Merge pull request #78 from openzim/reliability

benoit74 · web-flow · commit 08e9733c3f71 · 2024-11-25T09:25:02.000+01:00
Many fixes for reliability of the scraper
diff --git a/.github/workflows/PublishDockerDevImage.yaml b/.github/workflows/PublishDockerDevImage.yaml
@@ -4,6 +4,7 @@ on:
   push:
     branches:
       - main
+      - reliability
 
 jobs:
   publish:
diff --git a/scraper/src/mindtouch2zim/asset.py b/scraper/src/mindtouch2zim/asset.py
@@ -1,19 +1,21 @@
+import re
+import threading
 from io import BytesIO
 from typing import NamedTuple
 
 import backoff
 from kiwixstorage import KiwixStorage, NotFoundError
 from pif import get_public_ip
 from PIL import Image
-from requests import HTTPError
 from requests.exceptions import RequestException
 from zimscraperlib.download import stream_file
 from zimscraperlib.image.optimization import optimize_webp
 from zimscraperlib.image.presets import WebpMedium
 from zimscraperlib.rewriting.url_rewriting import HttpUrl, ZimPath
 from zimscraperlib.zim import Creator
 
-from mindtouch2zim.constants import logger, web_session
+from mindtouch2zim.constants import KNOWN_BAD_ASSETS_REGEX, logger, web_session
+from mindtouch2zim.errors import KnownBadAssetFailedError
 from mindtouch2zim.utils import backoff_hdlr
 
 SUPPORTED_IMAGE_MIME_TYPES = {
@@ -47,9 +49,22 @@ class AssetDetails(NamedTuple):
 
 class AssetProcessor:
 
-    def __init__(self, s3_url_with_credentials: str | None) -> None:
+    def __init__(
+        self,
+        s3_url_with_credentials: str | None,
+        bad_assets_regex: str | None,
+        bad_assets_threshold: int,
+    ) -> None:
         self.s3_url_with_credentials = s3_url_with_credentials
+
+        bad_assets_regex = f"{bad_assets_regex}|{KNOWN_BAD_ASSETS_REGEX}"

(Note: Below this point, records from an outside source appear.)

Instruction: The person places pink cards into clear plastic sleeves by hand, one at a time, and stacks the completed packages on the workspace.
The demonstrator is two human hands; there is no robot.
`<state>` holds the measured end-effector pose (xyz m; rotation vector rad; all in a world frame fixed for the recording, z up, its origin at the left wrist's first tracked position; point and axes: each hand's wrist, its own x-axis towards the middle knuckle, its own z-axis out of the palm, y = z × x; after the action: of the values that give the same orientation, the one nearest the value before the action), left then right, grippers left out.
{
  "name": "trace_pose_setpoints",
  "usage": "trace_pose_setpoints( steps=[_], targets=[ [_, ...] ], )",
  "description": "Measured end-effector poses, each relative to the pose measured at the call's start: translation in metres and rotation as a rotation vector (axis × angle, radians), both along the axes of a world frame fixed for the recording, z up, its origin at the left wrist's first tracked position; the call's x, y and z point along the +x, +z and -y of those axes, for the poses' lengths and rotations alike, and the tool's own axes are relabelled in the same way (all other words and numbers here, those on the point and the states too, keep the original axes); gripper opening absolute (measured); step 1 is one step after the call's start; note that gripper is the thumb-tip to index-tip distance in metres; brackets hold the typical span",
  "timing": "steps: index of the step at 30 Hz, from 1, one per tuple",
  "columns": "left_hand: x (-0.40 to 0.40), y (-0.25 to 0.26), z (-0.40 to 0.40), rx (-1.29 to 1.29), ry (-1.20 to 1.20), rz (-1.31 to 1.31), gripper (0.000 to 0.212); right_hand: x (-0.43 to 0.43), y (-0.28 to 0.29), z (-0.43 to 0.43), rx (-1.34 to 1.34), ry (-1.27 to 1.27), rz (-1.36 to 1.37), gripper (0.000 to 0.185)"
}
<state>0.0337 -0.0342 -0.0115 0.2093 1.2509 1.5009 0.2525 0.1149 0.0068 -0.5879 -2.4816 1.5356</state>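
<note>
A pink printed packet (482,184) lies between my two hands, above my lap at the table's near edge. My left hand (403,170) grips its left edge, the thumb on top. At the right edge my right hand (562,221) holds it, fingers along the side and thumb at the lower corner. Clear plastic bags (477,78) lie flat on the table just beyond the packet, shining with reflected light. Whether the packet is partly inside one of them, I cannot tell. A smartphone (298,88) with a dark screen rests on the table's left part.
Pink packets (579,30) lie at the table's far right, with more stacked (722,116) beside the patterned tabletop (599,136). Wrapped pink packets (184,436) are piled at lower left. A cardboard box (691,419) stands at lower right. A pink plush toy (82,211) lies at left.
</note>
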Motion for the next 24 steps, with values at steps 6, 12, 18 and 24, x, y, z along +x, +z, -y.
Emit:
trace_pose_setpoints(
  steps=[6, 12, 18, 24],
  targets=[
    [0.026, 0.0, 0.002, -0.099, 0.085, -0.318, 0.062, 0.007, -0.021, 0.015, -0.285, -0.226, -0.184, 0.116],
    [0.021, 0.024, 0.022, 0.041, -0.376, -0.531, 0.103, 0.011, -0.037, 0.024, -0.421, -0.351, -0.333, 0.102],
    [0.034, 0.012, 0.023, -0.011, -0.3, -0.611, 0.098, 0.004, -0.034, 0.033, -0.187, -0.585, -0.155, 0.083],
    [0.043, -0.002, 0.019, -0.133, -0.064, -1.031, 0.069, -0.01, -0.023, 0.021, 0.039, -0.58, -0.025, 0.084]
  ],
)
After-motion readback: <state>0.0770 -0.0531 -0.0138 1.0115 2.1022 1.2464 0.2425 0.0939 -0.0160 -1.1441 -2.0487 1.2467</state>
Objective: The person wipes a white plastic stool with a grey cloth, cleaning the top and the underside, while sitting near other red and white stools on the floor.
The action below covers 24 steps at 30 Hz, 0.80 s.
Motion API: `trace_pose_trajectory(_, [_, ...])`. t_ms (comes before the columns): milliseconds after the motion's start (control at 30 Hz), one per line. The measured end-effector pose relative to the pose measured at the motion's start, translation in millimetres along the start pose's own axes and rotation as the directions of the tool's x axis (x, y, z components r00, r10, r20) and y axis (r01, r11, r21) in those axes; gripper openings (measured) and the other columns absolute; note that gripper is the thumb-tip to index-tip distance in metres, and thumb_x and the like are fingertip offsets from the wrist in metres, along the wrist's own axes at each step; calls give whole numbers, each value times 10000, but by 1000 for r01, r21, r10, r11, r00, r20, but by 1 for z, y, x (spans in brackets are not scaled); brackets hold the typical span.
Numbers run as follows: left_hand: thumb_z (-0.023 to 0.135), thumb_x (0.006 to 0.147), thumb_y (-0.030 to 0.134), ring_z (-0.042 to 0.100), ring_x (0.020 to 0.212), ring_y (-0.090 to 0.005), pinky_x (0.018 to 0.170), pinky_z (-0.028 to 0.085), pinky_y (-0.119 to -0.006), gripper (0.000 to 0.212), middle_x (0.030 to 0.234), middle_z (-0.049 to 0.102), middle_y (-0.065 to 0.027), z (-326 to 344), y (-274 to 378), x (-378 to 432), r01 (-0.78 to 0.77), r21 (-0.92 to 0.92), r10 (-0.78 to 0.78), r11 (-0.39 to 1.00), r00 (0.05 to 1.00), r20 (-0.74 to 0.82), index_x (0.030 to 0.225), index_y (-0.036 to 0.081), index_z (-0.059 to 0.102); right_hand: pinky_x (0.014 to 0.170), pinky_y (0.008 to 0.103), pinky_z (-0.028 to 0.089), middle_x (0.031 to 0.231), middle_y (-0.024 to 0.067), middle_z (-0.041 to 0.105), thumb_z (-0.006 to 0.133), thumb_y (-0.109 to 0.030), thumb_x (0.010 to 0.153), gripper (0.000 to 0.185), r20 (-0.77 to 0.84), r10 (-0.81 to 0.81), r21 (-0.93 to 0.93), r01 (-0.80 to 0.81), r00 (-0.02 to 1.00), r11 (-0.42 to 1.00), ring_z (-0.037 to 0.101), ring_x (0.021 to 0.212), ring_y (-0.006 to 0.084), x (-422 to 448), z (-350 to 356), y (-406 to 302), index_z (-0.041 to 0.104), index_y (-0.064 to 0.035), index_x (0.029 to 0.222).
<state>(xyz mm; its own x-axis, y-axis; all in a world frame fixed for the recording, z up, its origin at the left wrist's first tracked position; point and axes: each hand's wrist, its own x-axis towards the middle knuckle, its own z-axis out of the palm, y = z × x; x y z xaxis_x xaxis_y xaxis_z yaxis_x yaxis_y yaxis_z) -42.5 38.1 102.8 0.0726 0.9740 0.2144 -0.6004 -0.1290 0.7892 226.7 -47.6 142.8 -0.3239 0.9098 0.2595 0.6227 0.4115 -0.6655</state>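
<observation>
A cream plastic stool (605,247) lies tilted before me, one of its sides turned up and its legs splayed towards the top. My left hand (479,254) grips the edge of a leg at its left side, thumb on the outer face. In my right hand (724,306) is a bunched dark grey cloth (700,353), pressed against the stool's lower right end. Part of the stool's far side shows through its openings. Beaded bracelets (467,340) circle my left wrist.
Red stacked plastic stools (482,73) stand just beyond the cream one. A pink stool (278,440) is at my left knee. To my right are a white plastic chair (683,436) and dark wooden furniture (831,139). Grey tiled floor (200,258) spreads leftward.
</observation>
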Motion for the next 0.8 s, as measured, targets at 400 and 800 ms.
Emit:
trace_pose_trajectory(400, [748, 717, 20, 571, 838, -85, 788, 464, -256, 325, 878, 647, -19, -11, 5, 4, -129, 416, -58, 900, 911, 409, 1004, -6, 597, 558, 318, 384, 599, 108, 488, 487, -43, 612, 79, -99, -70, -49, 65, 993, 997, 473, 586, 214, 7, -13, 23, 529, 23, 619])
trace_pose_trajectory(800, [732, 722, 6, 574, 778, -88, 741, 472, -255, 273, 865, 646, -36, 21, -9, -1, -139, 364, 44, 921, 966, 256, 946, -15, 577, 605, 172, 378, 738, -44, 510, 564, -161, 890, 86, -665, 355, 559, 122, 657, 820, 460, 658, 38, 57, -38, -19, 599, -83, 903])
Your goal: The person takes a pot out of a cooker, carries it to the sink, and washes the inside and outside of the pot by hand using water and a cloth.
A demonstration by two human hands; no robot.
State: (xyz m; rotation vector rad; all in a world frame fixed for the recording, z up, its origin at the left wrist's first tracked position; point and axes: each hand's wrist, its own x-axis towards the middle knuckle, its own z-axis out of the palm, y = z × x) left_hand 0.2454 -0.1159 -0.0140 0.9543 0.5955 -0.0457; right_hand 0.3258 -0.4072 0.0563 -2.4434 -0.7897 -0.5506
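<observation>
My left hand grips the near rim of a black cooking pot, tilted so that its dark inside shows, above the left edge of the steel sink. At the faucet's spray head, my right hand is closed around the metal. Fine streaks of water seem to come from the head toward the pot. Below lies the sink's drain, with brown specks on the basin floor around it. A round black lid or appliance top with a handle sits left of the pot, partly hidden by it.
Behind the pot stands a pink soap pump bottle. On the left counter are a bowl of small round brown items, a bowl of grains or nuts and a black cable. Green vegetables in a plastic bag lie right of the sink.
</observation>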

+        self.bad_assets_regex = (
+            re.compile(bad_assets_regex, re.IGNORECASE) if bad_assets_regex else None
+        )
+        self.bad_assets_threshold = bad_assets_threshold
         self._setup_s3()
+        self.bad_assets_count = 0
+        self.lock = threading.Lock()
 
     def process_asset(
         self,
@@ -62,12 +77,6 @@ def process_asset(
             asset_path=asset_path, asset_details=asset_details, creator=creator
         )
 
-    @backoff.on_exception(
-        backoff.expo,
-        RequestException,
-        max_time=16,
-        on_backoff=backoff_hdlr,
-    )
     def _process_asset_internal(
         self,
         asset_path: ZimPath,
@@ -89,11 +98,28 @@ def _process_asset_internal(
                     content=asset_content.getvalue(),
                 )
                 break  # file found and added
-            except HTTPError as exc:
-                # would make more sense to be a warning, but this is just too
-                # verbose, at least on geo.libretexts.org many assets are just
-                # missing
-                logger.debug(f"Ignoring {asset_path.value} due to {exc}")
+            except KnownBadAssetFailedError as exc:
+                logger.debug(f"Ignoring known bad asset for {asset_url.value}: {exc}")
+            except RequestException as exc:
+                with self.lock:
+                    self.bad_assets_count += 1
+                    if (
+                        self.bad_assets_threshold >= 0
+                        and self.bad_assets_count > self.bad_assets_threshold
+                    ):
+                        logger.error(
+                            f"Exception while processing asset for {asset_url.value}: "
+                            f"{exc}"
+                        )
+                        raise Exception(  # noqa: B904
+                            f"Asset failure threshold ({self.bad_assets_threshold}) "
+                            "reached, stopping execution"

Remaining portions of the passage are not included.